Mar. 7, 2016 9:25 pm
DES MOINES - The Iowa House voted 97-0 to approve changes in how students underperforming in reading proficiency are evaluated before they are required to repeat third grade.
Between 20 percent and 25 percent of Iowa third-graders last school year failed reading tests required under the state's reading and retention law, according to the Iowa Department of Education. Those results came from the first school year in which schools were required to give new reading tests to students in kindergarten through third grade.
Beginning in the spring of 2017, parents, teachers and others will meet to determine a plan to aid any student deemed 'persistently at risk in reading” - a change from 'substantially deficient” - at the end of third grade. That likely would include an intensive summer school program, said Rep. Quentin Stanerson, R-Center Point.
HF 2413 calls for the student to receive 'intensive reading instruction,” including periodic universal screening and annual testing, before the child is retained in third grade. If parents don't send their child to summer school, the student would repeat third grade, Stanerson said.
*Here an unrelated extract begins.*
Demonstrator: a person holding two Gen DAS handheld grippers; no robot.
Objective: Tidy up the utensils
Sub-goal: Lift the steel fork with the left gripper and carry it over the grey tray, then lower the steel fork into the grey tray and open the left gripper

Funding for the summer programs will be addressed by the governor and lawmakers next year, ahead of the 2017 implementation of the requirement.
Also Monday, the House:
' Voted 74-23 to remove the requirement that vintage vehicles, as defined by Iowa law, have a front license plate. 'It's a pretty big thing when it comes to collector cars,” said Rep. Josh Byrnes, R-Osage.
Opposition came from law enforcement groups. Car dealers and rental car companies supported the change.
Rep. Clel Baudler, R-Greenfield, a retired Iowa State Patrol trooper, warned the bill is the first step in trying to make the front plate exemption universal.
' Voted 95-0 to establish clear criteria for terminating parental rights of a rapist when the rape results in a pregnancy.
' Split largely along party lines, 54-43, on HF 2390, an attempt to require the Board of Regents to follow a state law regulating competitive bids for public improvement contracts.
The board has claimed it is exempt from the law that requires boards and commissions to follow a traditional 'design-bid-build” process, which obliges an engineer or architect to prepare plans and specifications, estimate project costs and then make those plans and costs available to other bidders interested in building the project.
The dome of the State Capitol building in Des Moines is shown on Tuesday, January 13, 2015. (Adam Wesley/The Gazette)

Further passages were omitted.